The picture--an extended treatise on the vertiginous emptiness of this kind of film and a truly disquieting glimpse into the mind of Mike Myers--presents us with an infinite series of circular in-references. Myers's is a personality, it seems, unmoored from personal identity and fascinated with ingestion, procreation, and irregularities of the flesh. Expanded too far, Goldmember begins to touch upon unanswerable existential conundrums involving the unnaturalness of created beings involved themselves in the alchemy of creation--machines making machines and, more to the point, formulas mixing formulas.
Less esoterically, Goldmember, save Savage's mole (and a bit stolen gag for gag from the second Austin Powers film), is a boring and enervated comedy that limps around reeking of the pathetic and the desperate urge to be loved long after the passion for the thing has waned. The first film worked in its limited way because it transplanted a spy spoof protagonist from an In Like Flynn-style movie into the present day: the anachronisms were groovy, baby, even though fish-out-of-water scenarios are almost as tired a formula as submarine operas. Ever since, however, the Austin Powers films have forgotten that there need to be foils and straight men in this type of comedy--without them, what you've created is a fish-in-water scenario, a perverse alternate universe that loses its novelty without anything recognizably human to provide commentary and comparison. Goldmember is the chocolate factory without Charlie.
Michael Caine appears as Austin's father, Nigel. In the first of several key plot points introduced and completely forgotten, he misses Austin's knighting ceremony, the trauma of which leads to a flashback to 1958, where we learn that Nigel also missed Austin's "International Man of Mystery" award ceremony at prep school. What we want to know is where Nigel was during those key moments and why, if Austin had the benefit of thirty years frozen, does Nigel appear to be no more than twenty years older than Austin: was Nigel also frozen? And if not, why is there a 1940-ish clip of Michael Caine cribbed from a film circa 1975? It could be--hell, it is--sloppy filmmaking, but again, the forced artificiality of Goldmember demands a different reading of these errors.
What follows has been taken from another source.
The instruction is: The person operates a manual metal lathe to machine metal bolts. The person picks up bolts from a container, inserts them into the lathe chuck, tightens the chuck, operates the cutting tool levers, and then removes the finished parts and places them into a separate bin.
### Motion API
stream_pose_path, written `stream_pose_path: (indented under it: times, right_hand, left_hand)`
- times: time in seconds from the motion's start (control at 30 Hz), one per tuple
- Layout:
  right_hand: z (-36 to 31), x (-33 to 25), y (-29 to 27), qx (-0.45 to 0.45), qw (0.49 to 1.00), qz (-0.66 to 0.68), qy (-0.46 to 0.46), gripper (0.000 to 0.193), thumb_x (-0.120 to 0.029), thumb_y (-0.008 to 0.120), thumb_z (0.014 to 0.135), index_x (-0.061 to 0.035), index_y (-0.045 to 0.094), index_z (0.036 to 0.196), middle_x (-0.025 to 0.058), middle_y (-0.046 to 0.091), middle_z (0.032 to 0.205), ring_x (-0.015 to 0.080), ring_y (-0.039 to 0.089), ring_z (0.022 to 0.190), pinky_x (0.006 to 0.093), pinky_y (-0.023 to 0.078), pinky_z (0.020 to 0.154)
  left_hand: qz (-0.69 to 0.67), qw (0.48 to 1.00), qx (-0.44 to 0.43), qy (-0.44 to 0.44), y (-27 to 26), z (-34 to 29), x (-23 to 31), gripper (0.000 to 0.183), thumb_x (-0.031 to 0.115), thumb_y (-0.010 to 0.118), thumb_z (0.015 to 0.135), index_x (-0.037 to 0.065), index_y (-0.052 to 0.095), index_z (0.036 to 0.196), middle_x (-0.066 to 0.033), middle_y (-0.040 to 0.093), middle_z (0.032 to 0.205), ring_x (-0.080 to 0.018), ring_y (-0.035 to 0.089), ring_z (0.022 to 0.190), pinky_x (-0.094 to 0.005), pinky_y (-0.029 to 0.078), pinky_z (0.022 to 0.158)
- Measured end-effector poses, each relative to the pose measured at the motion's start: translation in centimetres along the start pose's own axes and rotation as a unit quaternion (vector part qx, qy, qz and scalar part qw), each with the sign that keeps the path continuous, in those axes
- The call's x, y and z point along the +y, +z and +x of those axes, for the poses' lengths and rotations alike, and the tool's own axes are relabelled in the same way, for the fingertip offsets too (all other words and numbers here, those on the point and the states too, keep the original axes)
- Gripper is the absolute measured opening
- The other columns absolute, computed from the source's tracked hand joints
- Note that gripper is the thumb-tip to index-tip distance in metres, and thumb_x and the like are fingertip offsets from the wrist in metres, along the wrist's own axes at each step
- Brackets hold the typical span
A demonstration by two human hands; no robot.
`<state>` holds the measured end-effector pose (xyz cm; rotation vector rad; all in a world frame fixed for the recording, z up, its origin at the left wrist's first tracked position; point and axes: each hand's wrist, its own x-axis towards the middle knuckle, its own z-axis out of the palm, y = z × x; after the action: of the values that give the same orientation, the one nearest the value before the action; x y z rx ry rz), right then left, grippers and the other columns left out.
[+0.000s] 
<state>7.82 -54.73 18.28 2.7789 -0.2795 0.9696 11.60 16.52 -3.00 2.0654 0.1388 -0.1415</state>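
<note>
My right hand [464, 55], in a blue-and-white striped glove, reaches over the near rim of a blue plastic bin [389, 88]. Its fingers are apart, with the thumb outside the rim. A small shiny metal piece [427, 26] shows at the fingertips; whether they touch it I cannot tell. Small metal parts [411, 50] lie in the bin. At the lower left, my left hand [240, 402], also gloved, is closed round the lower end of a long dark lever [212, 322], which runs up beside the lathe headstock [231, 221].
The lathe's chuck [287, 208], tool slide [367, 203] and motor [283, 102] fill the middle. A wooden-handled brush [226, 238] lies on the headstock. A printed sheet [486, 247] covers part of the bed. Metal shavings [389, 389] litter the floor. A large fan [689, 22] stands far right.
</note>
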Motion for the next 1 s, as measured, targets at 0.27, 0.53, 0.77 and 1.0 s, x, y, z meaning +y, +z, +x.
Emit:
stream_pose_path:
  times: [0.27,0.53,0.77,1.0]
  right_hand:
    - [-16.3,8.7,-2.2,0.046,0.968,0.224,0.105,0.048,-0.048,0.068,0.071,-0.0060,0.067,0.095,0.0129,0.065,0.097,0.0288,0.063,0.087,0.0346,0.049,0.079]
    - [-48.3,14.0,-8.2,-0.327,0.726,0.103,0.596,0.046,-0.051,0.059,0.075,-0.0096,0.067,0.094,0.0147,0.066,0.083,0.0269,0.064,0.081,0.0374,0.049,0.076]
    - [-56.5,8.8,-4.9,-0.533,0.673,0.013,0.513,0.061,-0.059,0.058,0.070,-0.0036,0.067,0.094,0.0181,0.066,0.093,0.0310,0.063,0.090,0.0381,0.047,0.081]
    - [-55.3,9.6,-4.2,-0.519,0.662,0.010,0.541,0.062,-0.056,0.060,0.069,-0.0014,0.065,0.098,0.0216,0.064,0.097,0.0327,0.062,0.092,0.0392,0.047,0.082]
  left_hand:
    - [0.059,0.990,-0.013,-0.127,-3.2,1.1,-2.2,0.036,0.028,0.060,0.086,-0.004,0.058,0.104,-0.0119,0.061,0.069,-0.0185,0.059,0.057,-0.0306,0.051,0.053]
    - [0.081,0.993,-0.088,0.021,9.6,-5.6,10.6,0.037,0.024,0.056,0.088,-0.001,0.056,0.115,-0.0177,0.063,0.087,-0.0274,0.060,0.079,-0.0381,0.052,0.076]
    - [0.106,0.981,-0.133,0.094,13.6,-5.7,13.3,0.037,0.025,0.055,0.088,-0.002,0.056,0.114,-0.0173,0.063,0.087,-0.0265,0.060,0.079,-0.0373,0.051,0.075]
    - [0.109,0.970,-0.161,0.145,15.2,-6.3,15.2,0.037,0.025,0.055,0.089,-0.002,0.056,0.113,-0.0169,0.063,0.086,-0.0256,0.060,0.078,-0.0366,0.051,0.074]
With most of the dialogue either badly timed riffs on familiar catchphrases, enthrallingly bald product placements, or florid euphemisms for a man's package, Goldmember doesn't give more serious examinations much help.
Pop princess Beyoncé Knowles struts around in a mean Pam Grier mien long on boredom and short on sass as Austin's new partner Foxxy Cleopatra, while Verne Troyer is again treated like some kind of child or pet. Even if the intention of Goldmember was to comment satirically on our culture's unkind propensity to treat little people like children or animals, the resultant effect is far less the magnificently sad indicting laughter of Shallow Hal than the feckless laughter of turn-of-another-century audiences enticed into a sideshow tent by a barker's (read: publicity department's) hyperbolic promises.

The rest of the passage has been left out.